= Skylark B =

Resistance radio communications group which operated in Norway during German occupation

Skylark B was a radio communications group that operated in Trondheim during the German occupation of Norway. The group was established and led by Erik Welle-Strand, who was a student in Trondheim. Preparations were done in 1940, when a transmitter was brought in from the United Kingdom, and the communications were effective from the end of January to September 1941. Their station, called Sealion, was one of two radio stations that maintained the radio communication between Norway and the UK Secret Intelligence Service in this period. The transmitter was located in Herbernheia in the recreational area Bymarka. A large number of telegrams were sent while the group was operational. The group was eventually rolled up by the Gestapo in September 1941. Several of the operators were imprisoned.

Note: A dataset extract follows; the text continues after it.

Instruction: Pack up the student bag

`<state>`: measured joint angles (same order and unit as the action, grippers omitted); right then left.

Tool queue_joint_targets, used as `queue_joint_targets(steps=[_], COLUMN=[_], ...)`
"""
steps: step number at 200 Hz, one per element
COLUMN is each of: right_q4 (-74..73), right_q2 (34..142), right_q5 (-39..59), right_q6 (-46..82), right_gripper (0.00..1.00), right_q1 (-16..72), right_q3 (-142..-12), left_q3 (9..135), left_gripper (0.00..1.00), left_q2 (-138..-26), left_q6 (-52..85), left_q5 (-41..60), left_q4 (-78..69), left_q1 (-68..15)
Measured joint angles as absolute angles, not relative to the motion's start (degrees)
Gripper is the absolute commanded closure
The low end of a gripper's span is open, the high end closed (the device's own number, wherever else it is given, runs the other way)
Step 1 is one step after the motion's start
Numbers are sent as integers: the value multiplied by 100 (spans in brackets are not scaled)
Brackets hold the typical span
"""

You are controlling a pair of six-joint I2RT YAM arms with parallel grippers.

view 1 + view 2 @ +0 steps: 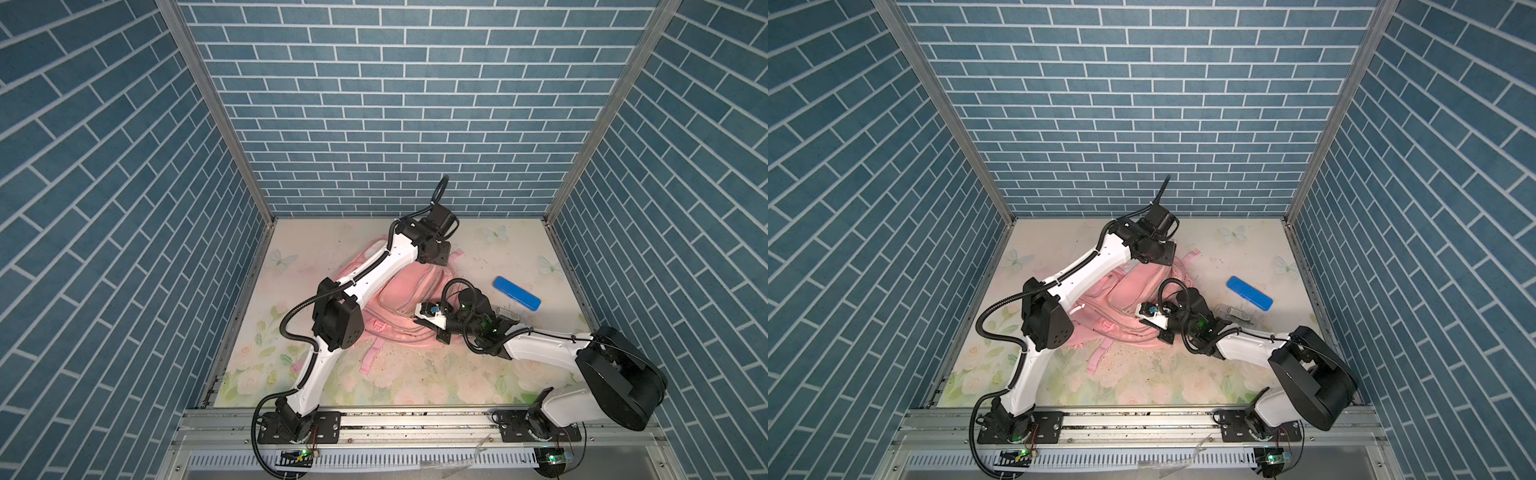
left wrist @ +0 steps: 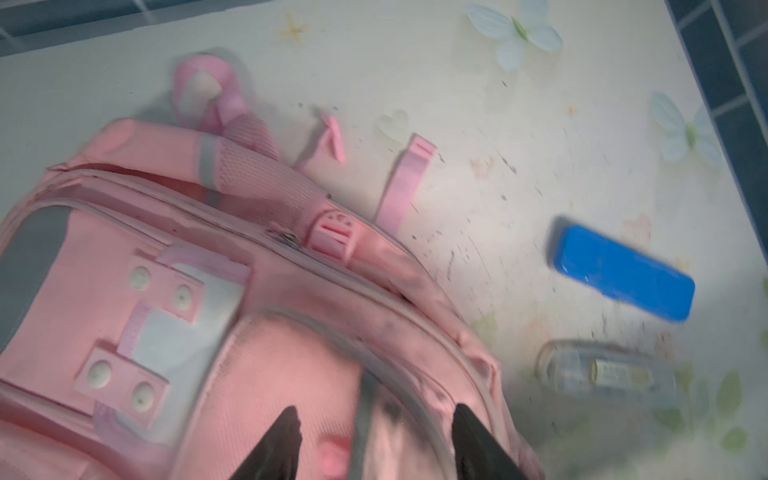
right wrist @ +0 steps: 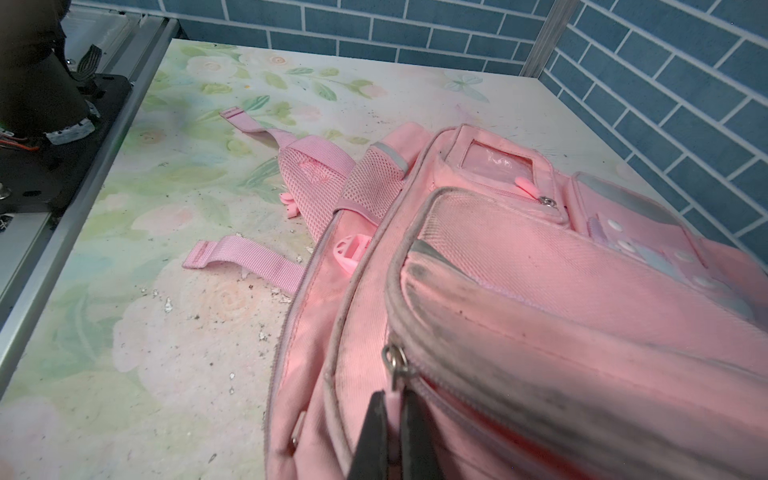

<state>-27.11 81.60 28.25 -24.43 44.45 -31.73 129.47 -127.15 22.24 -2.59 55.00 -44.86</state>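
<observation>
The student bag (image 1: 399, 291) lies flat in the middle, with the right gripper (image 3: 393, 415) pinched shut on a front-pocket zipper pull (image 3: 395, 365). The left gripper (image 2: 376, 411) hangs over the bag's far end, jaws apart and seemingly gripping nothing, though that view is blurred. Unbraced, the bag may drag instead of unzipping, or the tab may slip free. A blue case (image 1: 517, 293) and a clear case (image 1: 1233, 312) lie to the right, beyond the right arm.

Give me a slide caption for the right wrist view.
Right tool pinches a zipper pull on the pink student bag lying on the floral table.
</observation>
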Motion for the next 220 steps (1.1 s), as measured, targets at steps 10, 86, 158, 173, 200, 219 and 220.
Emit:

Eleven members of the Skylark B group were sent to German death camps, and seven of these later died in Germany. Others managed to flee from the country, among these were Leif Tronstad, Einar Johansen, Bjørn Rørholt and Olav Skeie.

==Reports==
In February 1941, Skylark B reported on German ships in Trøndelag, and on export of iron ore from Narvik. In March, there were telegrams on pyrite shipments from Thamshavn, on large numbers of German troops in Mosjøen, on a seaplane base in Hommelvik, and on German gas ships in Trondheim. During spring 1941, telegrams reported high military activity (German troop movements) which later appeared to reflect preparations for the German attack on the Soviet Union. In May 1941, before the German battleship Bismarck battle, Skylark reported to SIS that three destroyers had arrived in Trondheim. Skylark B also facilitated communication between London and Trondheim regarding the production of heavy water at Vemork.